L’art mérovingien, relativement
peu représenté car peu de manuscrits nous sont parvenus, se distingue de l’art
précédent par un développement important des représentations zoomorphes et
anthropomorphes dans les ouvrages, dont l’un des meilleurs exemples est sans doute
le Sacramentaire de Gellone, réalisé dans le courant du VIIIème siècle
(ce qui est tardif pour un manuscrit dit mérovingien, puisque la dynastie
carolingienne prend le pouvoir dans le royaume franc en 751 avec Pépin le Bref).

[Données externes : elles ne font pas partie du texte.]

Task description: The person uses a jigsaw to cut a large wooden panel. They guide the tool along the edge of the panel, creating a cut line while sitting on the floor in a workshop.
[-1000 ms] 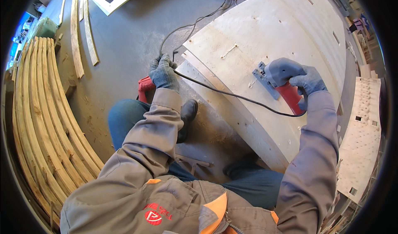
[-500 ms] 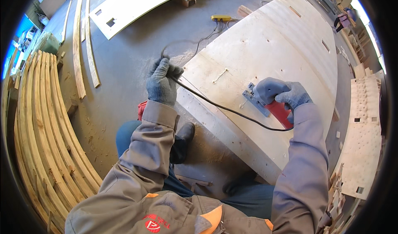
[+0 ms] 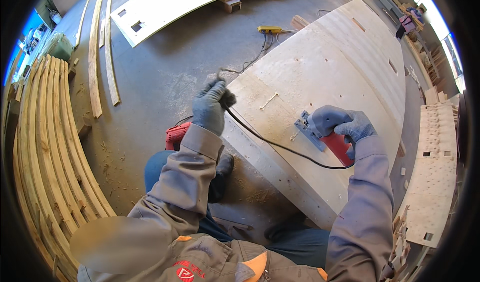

Enfin, l’art carolingien, qui est
de très loin celui dont on ait gardé le plus de traces, non pas seulement parce
qu’il est plus proche chronologiquement de nous que les deux précédents (à deux
siècles près, ce n’est pas un facteur déterminant), mais surtout parce que
Charlemagne, dès son arrivée au pouvoir, développe l’art de la copie et de l’enluminure,
qui atteindra son apogée sous son règne. Au-delà de la Renovatio Imperii (qui
était le sujet du premier article donc je ne m’étendrais pas plus que cela
dessus), qui représente la volonté de Charlemagne de revenir d’un point de vue
politique et religieux à l’empire romain, avec tout ce que cela peut engendrer
en termes de d’iconographie (figure toute-puissante de l’empereur, envoyé de
Dieu sur Terre pour faire entendre la parole divine et évangéliser les
populations qui doivent l’être). Cette dimension missionnaire de l’empereur,
chargé de répandre la bonne parole chrétienne en-dehors des limites de son
propre empire (dans le but non-dit mais clairement identifié de conquérir les
territoires en question), va se traduire par la mise en place -de très nombreux
ateliers de copie et d’enluminure, à commencer par les ateliers impériaux,
aussi appelés Première Ecole du Palais sous Charlemagne (780-810 pour la
période d’activité), puis Seconde Ecole du Palais sous Charles le Chauve
(active entre 860 et 877). L’enluminure carolingienne se distingue par l’usage presque
abusif de matières précieuses dans la réalisation des enluminures.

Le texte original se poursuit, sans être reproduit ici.